Preparing for floods to ensure safety of installations

Floods are a natural phenomenon. They constitute a risk for people and for the safety of hydropower installations. EDF dams are designed and operated to avoid exacerbating the problem. To mitigate the consequences of flooding, installations are fitted with flood discharge systems to cope with extreme flow rates. EDF also carries out daily weather monitoring to anticipate any out-of-the-ordinary weather events.

Hydroelectric facilities are designed to accommodate the consequences of extreme weather situations – drought, heat waves, cold snaps, and so on. Flooding is one of the worst such events since it can hamper electricity generation or even damage the structures by increasing pressure on them.

To cope with flooding, dams are fitted with flood discharge systems. EDF regularly adjusts the flow rate to which these systems are subjected and if necessary upgrades them. New discharge systems have been fitted on 60 dams in recent years.

In the Haute-Vienne department, the discharge system at the Saint-Marc dam can handle up to 20 times the flow rate of the Taurion River.

EDF has worked with the public authorities to develop instructions for the use of discharge systems in periods of flooding. At each site, employees are trained on a simulator and then certified to operate these tools. Two principles govern their work:

  • maintain the level of the reservoir below its maximum authorised level in order to avoid submerging the dam
  • ensure that the maximum flow rate from the dam never exceeds the upstream flow rate so as not to magnify the natural flood.

Only dams with large reservoirs such as the Crescent dam in the Morvan area, designed to protect Paris, are in a position to mitigate the effects of flooding.

Hydro-meteorology: day-to-day monitoring

EDF has been continuously monitoring the rivers on which its hydroelectric power plants are located for over 40 years. This hydro-meteorological monitoring is the responsibility of its General Engineering Division (DTG), which has a staff of 600 and is headquartered in Grenoble.

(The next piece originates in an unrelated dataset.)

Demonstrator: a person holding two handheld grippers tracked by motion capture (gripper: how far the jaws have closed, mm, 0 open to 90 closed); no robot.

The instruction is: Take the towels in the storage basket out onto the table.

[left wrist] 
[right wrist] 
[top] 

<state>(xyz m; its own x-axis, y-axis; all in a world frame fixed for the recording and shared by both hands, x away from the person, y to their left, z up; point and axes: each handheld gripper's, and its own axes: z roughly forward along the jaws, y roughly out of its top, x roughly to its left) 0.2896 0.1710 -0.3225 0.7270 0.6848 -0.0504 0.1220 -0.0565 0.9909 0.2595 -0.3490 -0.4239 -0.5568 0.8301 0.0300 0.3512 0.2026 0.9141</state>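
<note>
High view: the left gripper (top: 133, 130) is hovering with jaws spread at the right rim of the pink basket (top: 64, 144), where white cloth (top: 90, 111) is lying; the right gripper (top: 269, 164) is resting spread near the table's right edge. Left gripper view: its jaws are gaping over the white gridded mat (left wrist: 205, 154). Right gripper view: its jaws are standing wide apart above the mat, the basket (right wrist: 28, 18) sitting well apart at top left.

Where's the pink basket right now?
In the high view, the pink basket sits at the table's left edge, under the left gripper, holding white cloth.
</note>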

1,100 EDF measurement stations carry out hydro-meteorological monitoring in France

The hydro-meteorological model designed by DTG covers hazards due to wind and storms and the probability of extreme precipitation and sticky snow. It analyses watercourse flows over a period ranging from several hours to several days. It also monitors the filling of reservoirs by rain and snowmelt.

DTG bases its work on data that is continuously transmitted by a network of 1,100 measuring stations. It receives additional information from the Météo France weather service and the Regional Environment, Development and Housing Directorates (DREAL).

The goal is to collect reliable measurements that can help operators anticipate the consequences of exceptional weather events and take preventive action.

Thanks to all these measures, none of EDF’s hydro facilities, which have an average age of 60, has experienced major damage due to flooding.